Mrs Spittal recounted at length about all the jumping problems she was having with the old record player, now the new one. I asked her to show me the problem. She handed me a record from her collection and asked me to put it on. I checked the stylus which looked OK, it was a new machine so wear was not likely. The tracking seemed OK but I lacked equipment to check it precisely. It played OK for a short while, then the jumping started. It was jumping randomly, not once per revolution or at any particular point.
The player was on a sturdy table with no obvious signs of vibration etc.

So I took a very close look at the stylus while this jumping was happening. To my surprise I saw some curls of white debris trailing behind the stylus. I told Mrs Spittal that her record might be dirty and need cleaning. She was most indignant and said that the store manager had already advised her to clean her records which she had apparently done.
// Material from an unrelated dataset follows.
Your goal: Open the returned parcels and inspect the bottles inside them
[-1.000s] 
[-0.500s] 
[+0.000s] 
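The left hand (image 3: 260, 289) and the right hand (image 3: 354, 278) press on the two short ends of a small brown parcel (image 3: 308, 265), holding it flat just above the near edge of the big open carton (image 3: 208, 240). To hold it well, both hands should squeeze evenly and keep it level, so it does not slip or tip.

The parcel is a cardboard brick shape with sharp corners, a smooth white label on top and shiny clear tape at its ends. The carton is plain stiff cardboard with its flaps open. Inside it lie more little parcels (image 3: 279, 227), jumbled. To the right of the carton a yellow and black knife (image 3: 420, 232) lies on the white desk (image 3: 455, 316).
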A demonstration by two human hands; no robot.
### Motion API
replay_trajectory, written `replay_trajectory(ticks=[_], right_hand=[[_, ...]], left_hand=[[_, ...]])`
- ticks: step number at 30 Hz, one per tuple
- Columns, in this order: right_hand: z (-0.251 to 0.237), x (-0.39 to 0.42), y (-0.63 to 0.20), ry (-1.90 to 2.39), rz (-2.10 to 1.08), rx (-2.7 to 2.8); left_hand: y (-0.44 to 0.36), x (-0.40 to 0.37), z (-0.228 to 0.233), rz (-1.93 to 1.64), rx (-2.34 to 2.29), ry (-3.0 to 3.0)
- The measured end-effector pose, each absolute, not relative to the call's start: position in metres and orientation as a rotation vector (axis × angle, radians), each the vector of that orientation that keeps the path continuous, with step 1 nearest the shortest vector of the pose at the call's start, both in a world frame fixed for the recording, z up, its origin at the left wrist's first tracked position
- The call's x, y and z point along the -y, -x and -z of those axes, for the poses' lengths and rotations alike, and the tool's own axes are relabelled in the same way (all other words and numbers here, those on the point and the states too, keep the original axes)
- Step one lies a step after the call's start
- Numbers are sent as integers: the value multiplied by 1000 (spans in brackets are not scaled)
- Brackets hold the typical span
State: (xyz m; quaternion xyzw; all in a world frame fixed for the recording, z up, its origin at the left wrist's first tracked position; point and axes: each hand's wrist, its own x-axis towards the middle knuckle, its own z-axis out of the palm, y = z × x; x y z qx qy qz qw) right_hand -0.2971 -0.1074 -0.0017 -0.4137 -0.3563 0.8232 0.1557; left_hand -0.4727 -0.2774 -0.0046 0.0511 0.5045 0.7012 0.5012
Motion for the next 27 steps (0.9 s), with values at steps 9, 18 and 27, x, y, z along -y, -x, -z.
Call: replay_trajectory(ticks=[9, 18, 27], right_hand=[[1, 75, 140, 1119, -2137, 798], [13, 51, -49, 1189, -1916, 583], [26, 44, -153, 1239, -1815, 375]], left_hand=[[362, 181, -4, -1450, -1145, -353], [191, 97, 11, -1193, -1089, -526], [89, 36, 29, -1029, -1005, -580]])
She took another record from its sleeve to show me and admittedly it did look very shiny indeed.

I asked her how she was cleaning the records. It was when she showed me the wax furniture polish and duster that I realized what was going on.
I asked her if I could try something, I took the record to her kitchen and carefully cleaned the record with detergent, warm water a velvet cloth and dried it with a tissue. After that the record played without the white debris behind the stylus and no jumping at all.

I left her house with several LPs cleaned and drying on her dish rack and imparted some record cleaning tips. She did not have a dishwasher otherwise I would have advised her not to wash her records in it.

I wonder if she survived to the CD era and bought a CD player. Maybe my successor got called to her house one day to solve problems with skipping CD's and advised her to wax polish them...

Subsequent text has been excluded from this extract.